**Exercise brief:**
From the data that follows, print exactly the lines starting at the one containing "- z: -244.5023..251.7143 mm" and ending at the one containing "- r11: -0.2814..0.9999"; include both of them and nothing more.

**Entries shown:**
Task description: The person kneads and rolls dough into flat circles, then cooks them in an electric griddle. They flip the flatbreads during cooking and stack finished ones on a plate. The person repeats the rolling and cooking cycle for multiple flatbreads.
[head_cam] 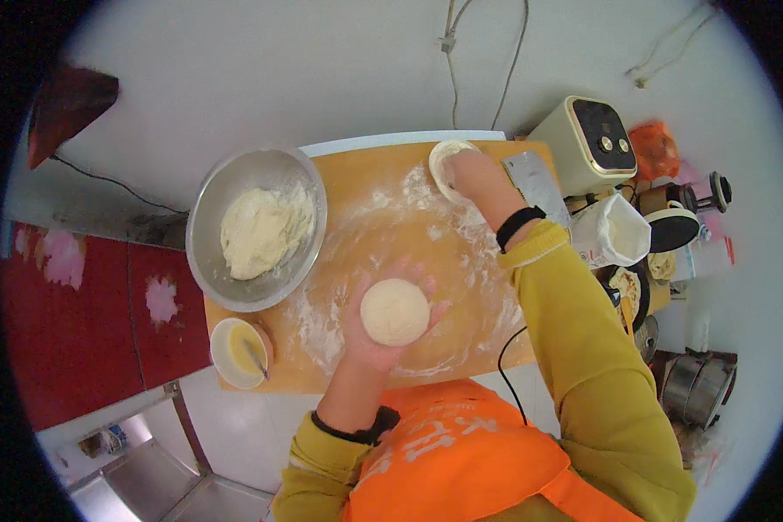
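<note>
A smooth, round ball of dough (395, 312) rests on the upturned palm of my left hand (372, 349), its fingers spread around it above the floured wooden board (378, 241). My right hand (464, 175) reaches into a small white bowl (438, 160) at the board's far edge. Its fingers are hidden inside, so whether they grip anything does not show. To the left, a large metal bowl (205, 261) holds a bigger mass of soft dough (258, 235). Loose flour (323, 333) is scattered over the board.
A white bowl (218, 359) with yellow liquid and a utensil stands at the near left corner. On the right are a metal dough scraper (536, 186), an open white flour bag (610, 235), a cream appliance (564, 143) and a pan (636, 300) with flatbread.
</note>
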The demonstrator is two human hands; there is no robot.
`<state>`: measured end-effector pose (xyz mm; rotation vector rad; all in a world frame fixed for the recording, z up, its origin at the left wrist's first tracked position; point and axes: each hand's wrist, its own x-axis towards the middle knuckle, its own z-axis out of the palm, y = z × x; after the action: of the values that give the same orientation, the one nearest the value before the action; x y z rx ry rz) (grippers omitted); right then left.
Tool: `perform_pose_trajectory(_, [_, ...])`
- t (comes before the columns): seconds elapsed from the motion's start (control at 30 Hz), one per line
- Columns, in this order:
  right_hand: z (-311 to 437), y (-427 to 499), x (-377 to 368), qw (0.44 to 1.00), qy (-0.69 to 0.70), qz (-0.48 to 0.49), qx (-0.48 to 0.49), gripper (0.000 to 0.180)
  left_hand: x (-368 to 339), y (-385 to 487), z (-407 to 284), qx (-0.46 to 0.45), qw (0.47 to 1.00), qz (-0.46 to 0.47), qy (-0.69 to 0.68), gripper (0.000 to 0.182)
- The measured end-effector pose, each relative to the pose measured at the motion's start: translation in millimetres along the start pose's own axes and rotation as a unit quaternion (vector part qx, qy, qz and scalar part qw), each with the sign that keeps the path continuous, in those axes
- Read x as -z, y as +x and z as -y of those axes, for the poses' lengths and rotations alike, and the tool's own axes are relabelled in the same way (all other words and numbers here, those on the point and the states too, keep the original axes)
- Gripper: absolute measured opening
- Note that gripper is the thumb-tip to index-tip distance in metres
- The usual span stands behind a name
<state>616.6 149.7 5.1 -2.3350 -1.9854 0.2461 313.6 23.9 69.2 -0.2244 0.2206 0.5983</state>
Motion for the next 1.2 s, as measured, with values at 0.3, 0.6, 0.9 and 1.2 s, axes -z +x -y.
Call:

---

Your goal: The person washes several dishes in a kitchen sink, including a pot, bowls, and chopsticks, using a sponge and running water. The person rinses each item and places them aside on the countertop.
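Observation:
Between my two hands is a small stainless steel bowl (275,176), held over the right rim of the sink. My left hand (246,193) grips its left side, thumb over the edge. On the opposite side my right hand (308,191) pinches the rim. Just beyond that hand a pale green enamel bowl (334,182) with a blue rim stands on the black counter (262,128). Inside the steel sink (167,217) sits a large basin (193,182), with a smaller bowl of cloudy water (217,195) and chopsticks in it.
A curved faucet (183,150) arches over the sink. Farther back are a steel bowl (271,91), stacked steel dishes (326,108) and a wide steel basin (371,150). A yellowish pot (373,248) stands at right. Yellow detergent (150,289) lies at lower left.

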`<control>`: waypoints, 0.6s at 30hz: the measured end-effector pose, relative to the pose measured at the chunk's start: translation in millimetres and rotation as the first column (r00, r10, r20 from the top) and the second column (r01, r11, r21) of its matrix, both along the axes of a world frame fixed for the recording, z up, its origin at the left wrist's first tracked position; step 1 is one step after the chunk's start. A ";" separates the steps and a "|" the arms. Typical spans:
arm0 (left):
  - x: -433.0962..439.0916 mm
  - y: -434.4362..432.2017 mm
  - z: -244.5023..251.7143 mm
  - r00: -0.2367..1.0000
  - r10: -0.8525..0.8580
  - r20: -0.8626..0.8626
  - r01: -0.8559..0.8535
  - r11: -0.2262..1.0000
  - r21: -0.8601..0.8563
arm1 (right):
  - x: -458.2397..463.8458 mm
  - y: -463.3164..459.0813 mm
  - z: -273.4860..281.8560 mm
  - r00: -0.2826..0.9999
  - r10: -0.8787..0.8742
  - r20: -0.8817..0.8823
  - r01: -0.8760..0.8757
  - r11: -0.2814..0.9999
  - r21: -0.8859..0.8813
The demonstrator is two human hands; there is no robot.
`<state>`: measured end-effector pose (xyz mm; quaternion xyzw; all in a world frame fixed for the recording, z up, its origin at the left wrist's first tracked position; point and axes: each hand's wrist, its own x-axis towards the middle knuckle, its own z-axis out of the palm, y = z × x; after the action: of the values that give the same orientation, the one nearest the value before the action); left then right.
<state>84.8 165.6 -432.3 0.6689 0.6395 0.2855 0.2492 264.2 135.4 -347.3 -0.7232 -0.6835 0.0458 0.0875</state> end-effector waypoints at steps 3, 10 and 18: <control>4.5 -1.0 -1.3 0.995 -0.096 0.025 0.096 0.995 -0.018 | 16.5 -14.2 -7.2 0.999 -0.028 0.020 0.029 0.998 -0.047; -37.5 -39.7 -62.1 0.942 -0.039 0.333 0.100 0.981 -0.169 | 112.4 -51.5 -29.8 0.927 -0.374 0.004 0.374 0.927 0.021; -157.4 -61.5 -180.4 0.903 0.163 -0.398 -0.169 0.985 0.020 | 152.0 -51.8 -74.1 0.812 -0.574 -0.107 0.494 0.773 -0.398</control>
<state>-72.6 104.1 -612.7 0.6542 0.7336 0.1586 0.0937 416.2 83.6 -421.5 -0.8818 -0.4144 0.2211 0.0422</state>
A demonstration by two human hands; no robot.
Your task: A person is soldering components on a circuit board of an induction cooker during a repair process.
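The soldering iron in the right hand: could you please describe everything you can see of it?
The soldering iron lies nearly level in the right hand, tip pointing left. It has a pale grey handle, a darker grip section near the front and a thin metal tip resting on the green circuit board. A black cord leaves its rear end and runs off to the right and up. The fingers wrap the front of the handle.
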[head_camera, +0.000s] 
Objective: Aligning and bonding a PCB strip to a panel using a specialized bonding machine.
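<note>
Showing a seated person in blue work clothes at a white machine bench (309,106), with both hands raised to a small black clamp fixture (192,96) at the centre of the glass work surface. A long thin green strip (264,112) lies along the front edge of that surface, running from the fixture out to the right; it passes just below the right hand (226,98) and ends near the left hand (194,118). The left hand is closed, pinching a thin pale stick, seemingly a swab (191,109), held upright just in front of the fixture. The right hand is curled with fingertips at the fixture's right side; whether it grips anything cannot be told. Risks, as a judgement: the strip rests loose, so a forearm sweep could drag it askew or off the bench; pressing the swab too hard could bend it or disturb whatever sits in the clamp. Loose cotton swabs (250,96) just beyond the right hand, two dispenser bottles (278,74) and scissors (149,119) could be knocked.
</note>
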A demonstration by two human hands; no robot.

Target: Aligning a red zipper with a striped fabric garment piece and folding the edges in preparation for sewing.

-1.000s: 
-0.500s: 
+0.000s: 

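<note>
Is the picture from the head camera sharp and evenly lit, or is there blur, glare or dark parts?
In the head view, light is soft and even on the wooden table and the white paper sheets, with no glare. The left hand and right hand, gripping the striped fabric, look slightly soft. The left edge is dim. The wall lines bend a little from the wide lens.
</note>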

**The completed task:**
  - z: -244.5023..251.7143 mm
  - r00: -0.2367..1.0000
  - r10: -0.8525..0.8580
  - r20: -0.8626..0.8626
  - r01: -0.8559..0.8535
  - r11: -0.2262..1.0000
  - r21: -0.8601..0.8563
arm1 (right):
  - x: -458.2397..463.8458 mm
  - y: -463.3164..459.0813 mm
  - z: -273.4860..281.8560 mm
  - r00: -0.2826..0.9999
  - r10: -0.8787..0.8742
  - r20: -0.8817..0.8823
  - r01: -0.8760..0.8757
  - r11: -0.2814..0.9999

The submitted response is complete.